Plaintiff-appellant Rowland W. Dory was convicted in 1981 of aiding and abetting in the offer to sell three ounces of cocaine. He is currently incarcerated at the Auburn Correctional Facility in Auburn, New York.
In 1989, Dory received a notarized affidavit from Edward Strahm, who had been a witness against Dory in Dory's 1981 trial. The affidavit was dated August 29, 1989, and Dory received it three days later. Strahm averred in the affidavit that he had been coerced by the prosecution to commit perjury at Dory's trial. Specifically, Strahm stated that he had been told to testify that Dory had provided him with cocaine, when in fact Dory had only introduced Strahm to other dealers. Strahm also recounted that he was told to testify that there were people in danger inside the house police entered to arrest Dory, even though there "was no threat of danger in the house."

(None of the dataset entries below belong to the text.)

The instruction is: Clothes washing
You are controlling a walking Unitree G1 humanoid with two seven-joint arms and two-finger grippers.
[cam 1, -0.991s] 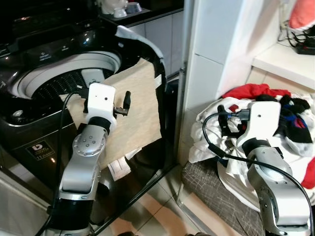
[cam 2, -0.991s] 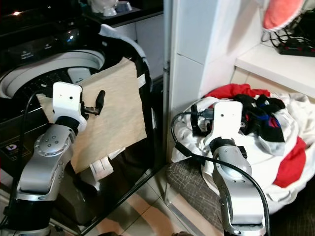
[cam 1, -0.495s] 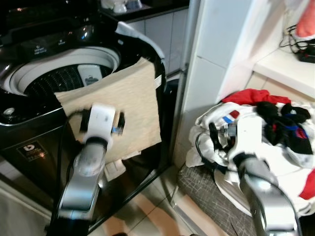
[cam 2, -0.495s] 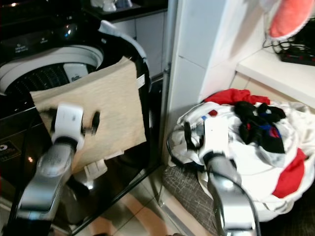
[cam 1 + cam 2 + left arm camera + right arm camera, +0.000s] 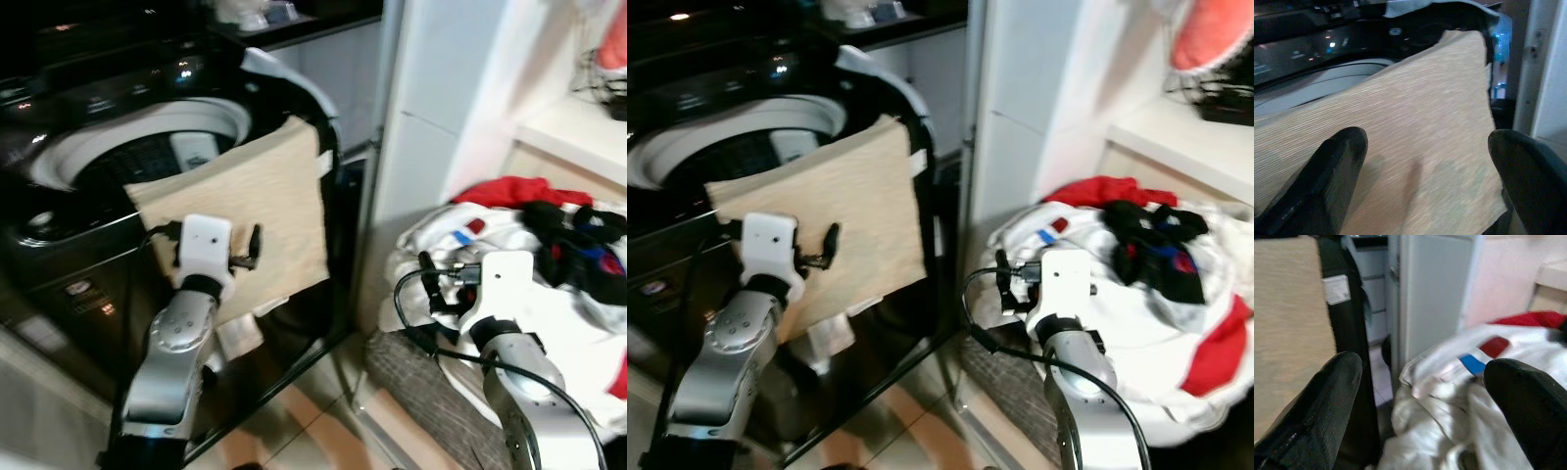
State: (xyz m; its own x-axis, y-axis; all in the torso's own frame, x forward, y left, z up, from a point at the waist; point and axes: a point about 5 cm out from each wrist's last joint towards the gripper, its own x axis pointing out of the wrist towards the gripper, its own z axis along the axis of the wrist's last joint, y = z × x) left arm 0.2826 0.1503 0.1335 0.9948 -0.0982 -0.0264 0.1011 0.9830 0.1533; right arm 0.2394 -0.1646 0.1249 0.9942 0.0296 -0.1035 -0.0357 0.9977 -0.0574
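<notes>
— Is there room near the washing machine (image 5: 98, 186)?
— Little. The white cabinet wall (image 5: 431, 117) stands just beside its black edge.
— And the grippers?
— The left gripper (image 5: 1425, 186) is spread wide before the beige cloth (image 5: 245, 211), grasping nothing. The right gripper (image 5: 1420, 411) is also released, near the laundry pile (image 5: 549, 255).
— The cloth?
— Flat, ribbed, draped over the machine's front rim.

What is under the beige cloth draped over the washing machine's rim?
The beige cloth covers the front right rim of the washing machine and hangs down its dark front. A white tag pokes out below. The rim section beneath is hidden.
</notes>
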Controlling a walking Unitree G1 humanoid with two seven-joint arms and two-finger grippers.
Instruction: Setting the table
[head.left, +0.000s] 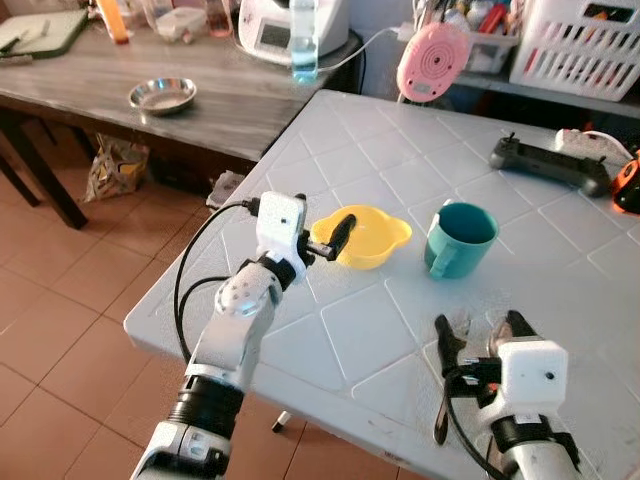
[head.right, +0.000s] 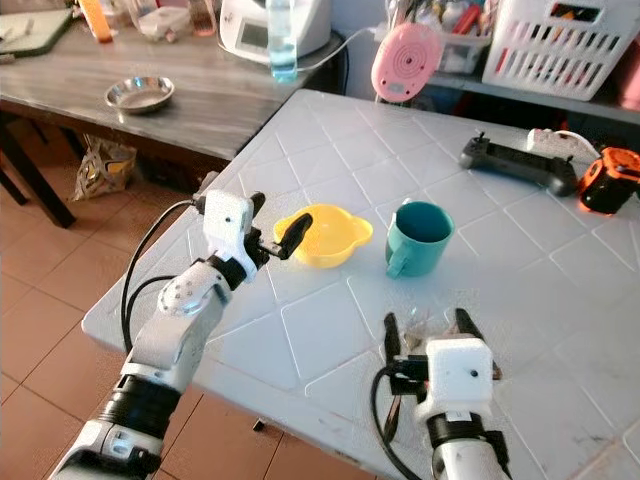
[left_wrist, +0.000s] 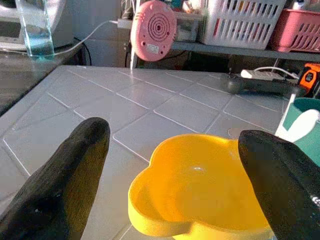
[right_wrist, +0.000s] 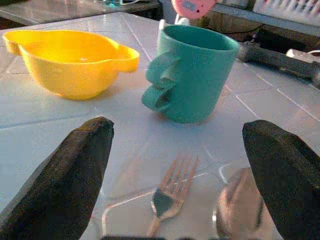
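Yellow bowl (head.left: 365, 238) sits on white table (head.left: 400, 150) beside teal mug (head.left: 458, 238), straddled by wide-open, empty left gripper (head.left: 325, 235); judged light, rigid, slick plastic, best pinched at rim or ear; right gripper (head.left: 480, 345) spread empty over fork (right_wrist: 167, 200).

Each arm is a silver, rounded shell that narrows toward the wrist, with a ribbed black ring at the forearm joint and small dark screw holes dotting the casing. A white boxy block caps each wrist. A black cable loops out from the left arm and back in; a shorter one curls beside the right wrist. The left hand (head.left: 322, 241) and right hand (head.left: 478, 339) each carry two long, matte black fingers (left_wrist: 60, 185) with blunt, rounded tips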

Subsequently, Dory commenced an action under 42 U.S.C. § 1983 (1988) against defendant-appellees Burton Ryan, the assistant district attorney who prosecuted him, and police officer Robert Anderson, who testified at his trial. Dory alleged that Ryan and Anderson had entered into an extra-judicial conspiracy to convict Dory based on perjured testimony. Dory also claimed that Ryan had withheld exculpatory material from the defense, material that would have undermined the perjured testimony, in violation of Brady v. Maryland, 373 U.S. 83, 83 S.Ct. 1194, 10 L.Ed.2d 215 (1963). The complaint was filed on September 11, 1992, but a copy of a "Department of Correctional Services Disbursement or Refund Request" form indicates that on either August 31, 1992 or September 1, 1992 Dory submitted correspondence related to his complaint to prison officials.
Dory's complaint was brought pro se before the United States District Court for the Eastern District of New York (Platt, J. ).
By an order filed November 30, 1992, the district court sua sponte dismissed the complaint without prejudice on two grounds. First, the court determined that Dory's action was untimely under the three-year statute of limitations. Dory had not brought his complaint until 11 years after the original actions by the state officials that prompted the suit.
The second basis for dismissing Dory's...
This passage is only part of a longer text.